The most recent survey conducted by funeral industry publishers Kates-Boylston Publications in 2008 found that 43 percent of respondents said that they would consider a green burial. That was a significant increase from the 21 percent who expressed curiosity about green burials in an AARP study conducted the previous year.

It is estimated that more than 60,000 tons of steel and 4.8 million gallons of embalming fluid are buried each year.

“There is a movement toward it, but it’s gaining traction very slowly,” said Jim Ford, vice president of operations at Neptune Society, the largest cremation-only funeral company in the United States. The firm also offers green burials at sea on a reef off Miami.

At Prairie Creek, there have been 43 whole body natural burials, 14 cremated remains burials, and 10 pet burials since it opened in late July of 2010, with another 197 future burial bookings. “It’s so much more natural and simple,” said David Gold, 64, a dental hygienist who plans to be buried at Prairie Creek. “It’s harmonious. It puts things (funeral plans) back in people’s control.”

Freddie Johnson, the executive director of Conservation Burial, the non-profit organization that runs Prairie Creek, says he has noticed an increase in interest. “The biggest hurdle is getting the awareness of these choices and having choices in the proximity of where people are,” he said.

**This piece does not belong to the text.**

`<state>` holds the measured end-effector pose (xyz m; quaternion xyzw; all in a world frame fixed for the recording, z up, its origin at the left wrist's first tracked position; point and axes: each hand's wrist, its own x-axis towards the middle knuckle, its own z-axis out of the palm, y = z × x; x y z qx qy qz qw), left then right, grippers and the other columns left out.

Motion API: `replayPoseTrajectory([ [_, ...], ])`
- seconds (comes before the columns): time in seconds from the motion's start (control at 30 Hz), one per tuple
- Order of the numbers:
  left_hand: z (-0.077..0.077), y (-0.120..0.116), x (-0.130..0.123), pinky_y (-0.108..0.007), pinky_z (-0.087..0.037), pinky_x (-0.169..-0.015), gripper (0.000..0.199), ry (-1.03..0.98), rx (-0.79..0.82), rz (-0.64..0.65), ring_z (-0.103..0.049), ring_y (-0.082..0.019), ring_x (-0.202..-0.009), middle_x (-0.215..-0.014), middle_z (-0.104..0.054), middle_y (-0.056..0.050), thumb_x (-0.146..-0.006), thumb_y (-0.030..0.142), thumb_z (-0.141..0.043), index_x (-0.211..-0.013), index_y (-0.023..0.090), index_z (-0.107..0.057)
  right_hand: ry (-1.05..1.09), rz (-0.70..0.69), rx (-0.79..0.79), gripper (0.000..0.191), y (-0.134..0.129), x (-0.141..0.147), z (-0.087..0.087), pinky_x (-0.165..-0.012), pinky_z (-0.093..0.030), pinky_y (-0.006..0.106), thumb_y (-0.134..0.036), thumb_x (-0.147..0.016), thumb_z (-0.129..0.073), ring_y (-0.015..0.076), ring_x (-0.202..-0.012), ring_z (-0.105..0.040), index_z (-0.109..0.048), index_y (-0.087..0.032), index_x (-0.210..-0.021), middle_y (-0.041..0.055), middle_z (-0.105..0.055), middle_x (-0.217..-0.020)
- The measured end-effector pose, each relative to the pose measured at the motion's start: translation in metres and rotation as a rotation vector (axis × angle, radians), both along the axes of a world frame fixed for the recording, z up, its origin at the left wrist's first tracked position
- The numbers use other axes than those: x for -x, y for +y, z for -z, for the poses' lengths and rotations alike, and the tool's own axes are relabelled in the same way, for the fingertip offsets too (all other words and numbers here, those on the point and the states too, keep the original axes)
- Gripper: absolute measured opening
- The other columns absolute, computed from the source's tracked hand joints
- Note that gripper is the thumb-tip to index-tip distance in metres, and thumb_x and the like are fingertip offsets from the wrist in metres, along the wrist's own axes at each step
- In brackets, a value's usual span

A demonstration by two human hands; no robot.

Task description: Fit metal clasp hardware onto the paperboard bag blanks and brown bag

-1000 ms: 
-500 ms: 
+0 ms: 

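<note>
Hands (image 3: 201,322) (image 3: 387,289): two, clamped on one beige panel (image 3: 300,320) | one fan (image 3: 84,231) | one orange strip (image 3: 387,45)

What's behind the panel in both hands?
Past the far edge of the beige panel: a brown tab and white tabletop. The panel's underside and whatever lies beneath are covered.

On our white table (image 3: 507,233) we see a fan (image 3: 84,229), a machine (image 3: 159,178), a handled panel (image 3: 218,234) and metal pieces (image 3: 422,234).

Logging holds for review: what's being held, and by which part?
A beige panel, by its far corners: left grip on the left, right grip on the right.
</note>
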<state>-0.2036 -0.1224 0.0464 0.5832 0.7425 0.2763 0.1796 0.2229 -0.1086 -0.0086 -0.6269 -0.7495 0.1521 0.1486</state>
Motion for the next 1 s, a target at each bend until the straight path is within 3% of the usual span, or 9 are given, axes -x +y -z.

People who choose green burials don’t use concrete vaults, traditional coffins with metalwork, or any embalming chemicals. Instead, the body is wrapped in biodegradable shrouds or placed in a pine coffin and laid to rest where it can decompose and become part of the earth.

Other options are available for green caskets, often called ecoffins. These coffins can be made of bamboo, pine, woven willow, recycled cardboard, and even cord from dried banana plants. They range in cost from $500 to $1,000, depending on the material.

It is estimated that more than 60,000 tons of steel and 4.8 million gallons of embalming fluid are buried each year. That is enough steel to build eight Eiffel Towers and fill eight Olympic size swimming pools, according to Mary Woodsen, a science researcher and writer for Cornell University and research director for the GBC.

At a half-dozen fully certified “conservation cemeteries” around the country, the GBC performs ecological surveys of the grounds and sets rules that include hand-digging the grave site, markers, replacement of the same soil removed, and no vault or cement grave liners. Only biodegradable material is allowed to be buried with the body. “Even the grave sites themselves have no conventional memorial stones,” said Johnson. “What you see is nature.”

Green burials can be less expensive than conventional funerals, where costs can run between $6,000 and $10,000, because they do not incur the costs of embalming and metal caskets. But a green burial is still a more expensive option than cremation, which remains the fastest-growing funeral preference. In 2011, cremation was chosen instead of burial in 42 percent of U.S. deaths, up from 30 percent in 2003, according to the Cremation Association of North America. It predicts the cremation rate will jump to nearly 56 percent by 2025.

In a green burial ceremony at Prairie Creek, Johnson attends to every detail to ensure it is environmentally friendly. From removing all non-biodegradable objects to placing a branch in an open grave site to allow critters an escape before the soil is replanted, the result is a cemetery that resembles a typical Florida hiking trail more than a final resting place.

At the Fitzgerald burial, the family asked the funeral director to place the ashes of their deceased son, Kyle, in the pillow that was to be buried with his father. “There is a real sense that ‘from dust you were made, from dust you will return,'” said Michael Fitzgerald, Joseph’s brother.

Fitzgerald chose to be buried in a University of Michigan shroud, a final gesture to his devotion to all things Michigan football, which began after his father took him to his first game when he was in middle school.

After friends and family members shared memories, they said their final goodbyes with shovel in hand, replacing the dirt that was recently removed and creating a mound that will, over time, settle back to its original form.